[Task goal]
Which lines of the data below hold "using"? Copy each of them.

--------------------------------------------------

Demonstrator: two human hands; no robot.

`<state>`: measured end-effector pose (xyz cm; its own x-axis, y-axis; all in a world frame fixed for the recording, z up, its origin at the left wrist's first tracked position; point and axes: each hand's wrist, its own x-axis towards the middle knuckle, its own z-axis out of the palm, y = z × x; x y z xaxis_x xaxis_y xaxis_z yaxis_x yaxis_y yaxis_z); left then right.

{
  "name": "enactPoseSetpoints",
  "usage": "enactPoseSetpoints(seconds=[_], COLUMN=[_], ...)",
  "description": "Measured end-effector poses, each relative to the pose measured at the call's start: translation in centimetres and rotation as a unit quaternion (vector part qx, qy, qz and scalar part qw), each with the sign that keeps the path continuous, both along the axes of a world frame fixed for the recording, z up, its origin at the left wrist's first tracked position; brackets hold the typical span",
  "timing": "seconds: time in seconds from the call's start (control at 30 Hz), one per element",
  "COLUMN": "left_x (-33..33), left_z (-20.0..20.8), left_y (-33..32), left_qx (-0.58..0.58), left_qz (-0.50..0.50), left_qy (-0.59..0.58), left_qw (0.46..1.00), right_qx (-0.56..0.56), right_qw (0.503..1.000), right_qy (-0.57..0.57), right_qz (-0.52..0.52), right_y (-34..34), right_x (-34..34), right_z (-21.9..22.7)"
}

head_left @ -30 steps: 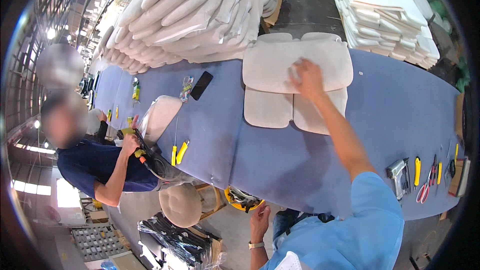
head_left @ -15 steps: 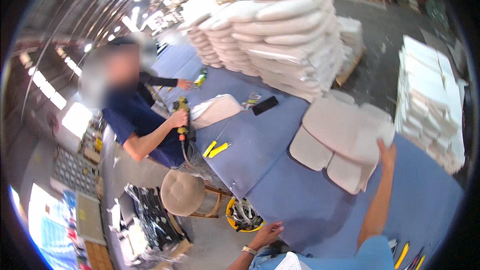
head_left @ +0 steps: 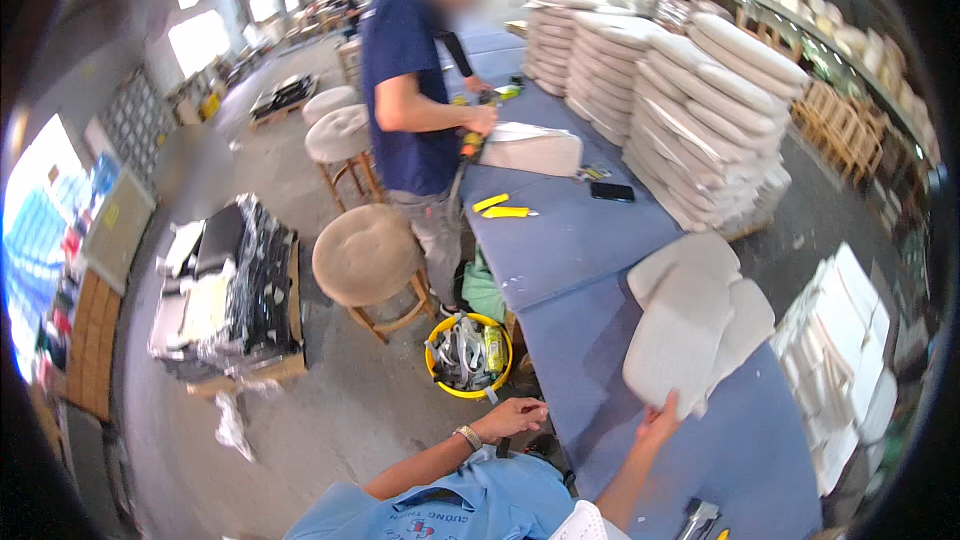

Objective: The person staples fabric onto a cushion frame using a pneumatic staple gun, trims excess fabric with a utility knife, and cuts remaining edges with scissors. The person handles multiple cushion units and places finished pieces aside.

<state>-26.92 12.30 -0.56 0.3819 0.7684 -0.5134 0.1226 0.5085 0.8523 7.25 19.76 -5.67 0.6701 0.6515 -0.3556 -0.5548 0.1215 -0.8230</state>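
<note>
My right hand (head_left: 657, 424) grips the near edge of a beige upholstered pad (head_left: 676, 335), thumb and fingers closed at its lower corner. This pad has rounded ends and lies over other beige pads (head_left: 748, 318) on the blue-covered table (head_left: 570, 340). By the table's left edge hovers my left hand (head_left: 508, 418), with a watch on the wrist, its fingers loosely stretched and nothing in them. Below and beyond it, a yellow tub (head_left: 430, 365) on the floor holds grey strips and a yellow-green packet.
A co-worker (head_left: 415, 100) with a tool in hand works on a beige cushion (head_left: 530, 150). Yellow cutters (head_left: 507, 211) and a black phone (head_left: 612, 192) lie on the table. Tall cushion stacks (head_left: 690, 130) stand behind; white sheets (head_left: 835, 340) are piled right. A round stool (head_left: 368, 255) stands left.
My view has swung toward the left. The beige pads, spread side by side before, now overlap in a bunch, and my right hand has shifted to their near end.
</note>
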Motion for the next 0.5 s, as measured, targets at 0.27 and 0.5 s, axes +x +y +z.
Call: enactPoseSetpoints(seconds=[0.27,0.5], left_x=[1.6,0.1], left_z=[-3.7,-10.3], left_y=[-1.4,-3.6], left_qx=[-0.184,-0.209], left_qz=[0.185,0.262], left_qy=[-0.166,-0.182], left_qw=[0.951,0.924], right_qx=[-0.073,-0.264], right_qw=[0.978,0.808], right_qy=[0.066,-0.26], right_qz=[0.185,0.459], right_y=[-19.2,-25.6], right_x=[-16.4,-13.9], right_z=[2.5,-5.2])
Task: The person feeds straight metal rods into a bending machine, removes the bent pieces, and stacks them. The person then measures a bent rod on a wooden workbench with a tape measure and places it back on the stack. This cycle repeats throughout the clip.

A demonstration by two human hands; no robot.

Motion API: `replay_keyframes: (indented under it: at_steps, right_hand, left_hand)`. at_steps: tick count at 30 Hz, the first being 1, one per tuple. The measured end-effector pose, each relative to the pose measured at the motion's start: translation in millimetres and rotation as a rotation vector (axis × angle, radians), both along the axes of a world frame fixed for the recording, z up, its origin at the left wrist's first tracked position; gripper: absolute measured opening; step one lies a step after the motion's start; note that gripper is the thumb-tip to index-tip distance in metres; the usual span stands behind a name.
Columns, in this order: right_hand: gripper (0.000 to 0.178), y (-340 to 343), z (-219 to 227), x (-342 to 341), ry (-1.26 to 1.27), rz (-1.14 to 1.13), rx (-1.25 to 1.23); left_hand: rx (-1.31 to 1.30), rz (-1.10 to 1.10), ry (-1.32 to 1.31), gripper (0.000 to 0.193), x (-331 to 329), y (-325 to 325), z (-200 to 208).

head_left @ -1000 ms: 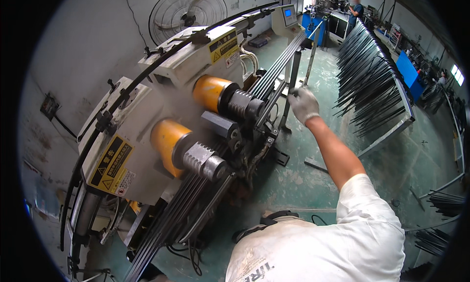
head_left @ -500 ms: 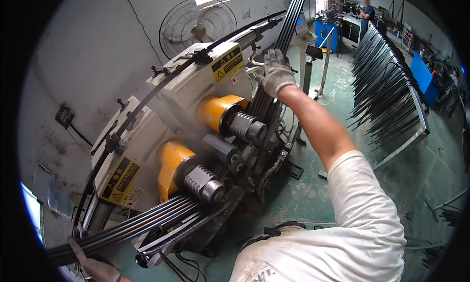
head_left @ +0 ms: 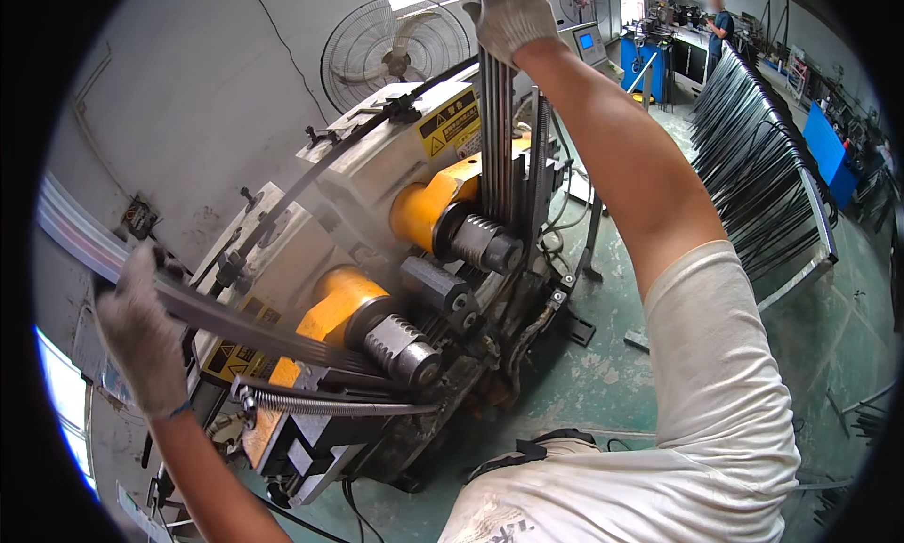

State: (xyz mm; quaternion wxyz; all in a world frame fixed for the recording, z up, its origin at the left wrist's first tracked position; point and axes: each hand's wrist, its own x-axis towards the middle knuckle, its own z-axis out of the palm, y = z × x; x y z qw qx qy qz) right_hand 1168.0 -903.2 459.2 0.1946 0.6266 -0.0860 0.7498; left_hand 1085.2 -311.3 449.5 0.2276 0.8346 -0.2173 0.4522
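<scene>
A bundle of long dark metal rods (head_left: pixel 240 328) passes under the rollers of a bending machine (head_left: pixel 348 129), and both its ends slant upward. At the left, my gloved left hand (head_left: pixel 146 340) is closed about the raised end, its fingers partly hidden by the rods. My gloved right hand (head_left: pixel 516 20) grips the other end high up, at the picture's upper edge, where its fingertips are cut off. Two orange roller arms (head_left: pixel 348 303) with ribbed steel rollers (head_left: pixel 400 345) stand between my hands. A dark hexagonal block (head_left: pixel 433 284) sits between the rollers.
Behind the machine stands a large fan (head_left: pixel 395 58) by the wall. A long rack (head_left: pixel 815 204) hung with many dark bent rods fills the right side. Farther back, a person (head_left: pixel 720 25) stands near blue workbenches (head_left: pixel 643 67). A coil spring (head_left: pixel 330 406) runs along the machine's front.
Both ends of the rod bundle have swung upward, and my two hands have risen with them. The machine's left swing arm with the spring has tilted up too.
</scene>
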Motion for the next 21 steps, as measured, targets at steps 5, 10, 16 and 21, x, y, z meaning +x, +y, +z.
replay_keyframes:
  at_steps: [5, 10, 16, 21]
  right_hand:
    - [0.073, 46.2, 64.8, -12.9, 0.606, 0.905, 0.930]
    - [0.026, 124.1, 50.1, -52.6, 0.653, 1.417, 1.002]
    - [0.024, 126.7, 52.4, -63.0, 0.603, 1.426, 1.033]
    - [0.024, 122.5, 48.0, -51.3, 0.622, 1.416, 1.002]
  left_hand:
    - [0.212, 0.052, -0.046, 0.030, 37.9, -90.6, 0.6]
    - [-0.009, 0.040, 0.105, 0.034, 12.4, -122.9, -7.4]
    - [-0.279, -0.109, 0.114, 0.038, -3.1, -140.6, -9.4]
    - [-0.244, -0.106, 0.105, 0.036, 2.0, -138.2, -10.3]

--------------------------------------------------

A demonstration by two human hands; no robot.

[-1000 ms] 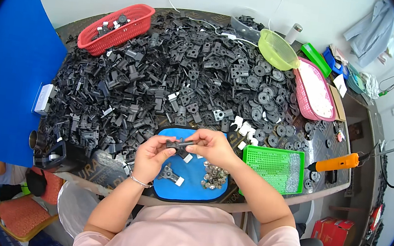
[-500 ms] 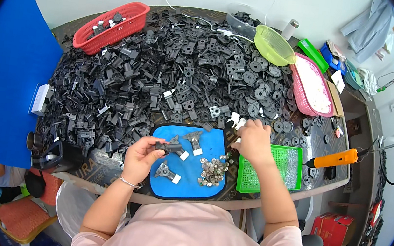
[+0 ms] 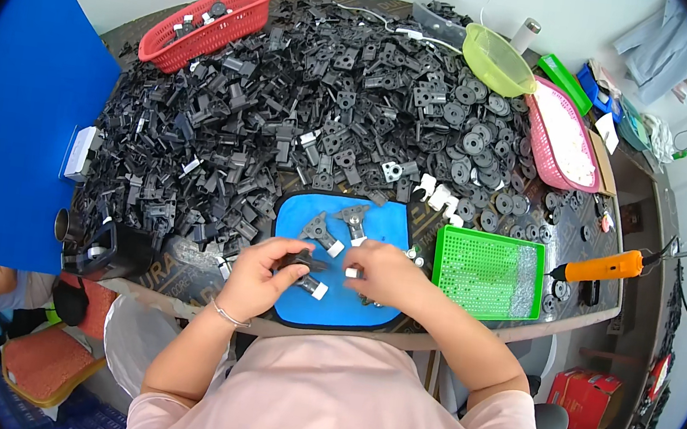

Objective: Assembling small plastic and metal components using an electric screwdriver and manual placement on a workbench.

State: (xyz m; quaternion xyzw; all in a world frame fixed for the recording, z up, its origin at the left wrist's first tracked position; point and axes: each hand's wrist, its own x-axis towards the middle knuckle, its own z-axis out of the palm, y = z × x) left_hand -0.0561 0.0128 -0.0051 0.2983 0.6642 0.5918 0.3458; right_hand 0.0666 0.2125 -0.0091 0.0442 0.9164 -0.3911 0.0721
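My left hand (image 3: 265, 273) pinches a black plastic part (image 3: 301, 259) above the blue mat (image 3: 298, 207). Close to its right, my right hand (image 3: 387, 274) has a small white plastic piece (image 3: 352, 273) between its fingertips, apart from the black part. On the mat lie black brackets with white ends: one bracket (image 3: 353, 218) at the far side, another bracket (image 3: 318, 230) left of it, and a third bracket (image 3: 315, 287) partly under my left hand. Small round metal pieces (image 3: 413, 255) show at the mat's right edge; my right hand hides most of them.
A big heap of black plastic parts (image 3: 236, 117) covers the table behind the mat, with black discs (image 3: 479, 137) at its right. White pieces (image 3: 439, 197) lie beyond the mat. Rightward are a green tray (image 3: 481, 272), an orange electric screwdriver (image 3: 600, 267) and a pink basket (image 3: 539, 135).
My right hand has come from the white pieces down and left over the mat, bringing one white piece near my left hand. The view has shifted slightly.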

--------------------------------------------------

[Solution to this problem]
Objective: The person staples fabric onto a cushion frame using a pneumatic staple gun, trims excess fabric with a utility knife, and cuts remaining edges with scissors. The person handles multiple cushion units and places finished pieces aside.
Objective: Assembling small plastic and metal components using an electric screwdriver and manual placement on a workbench.

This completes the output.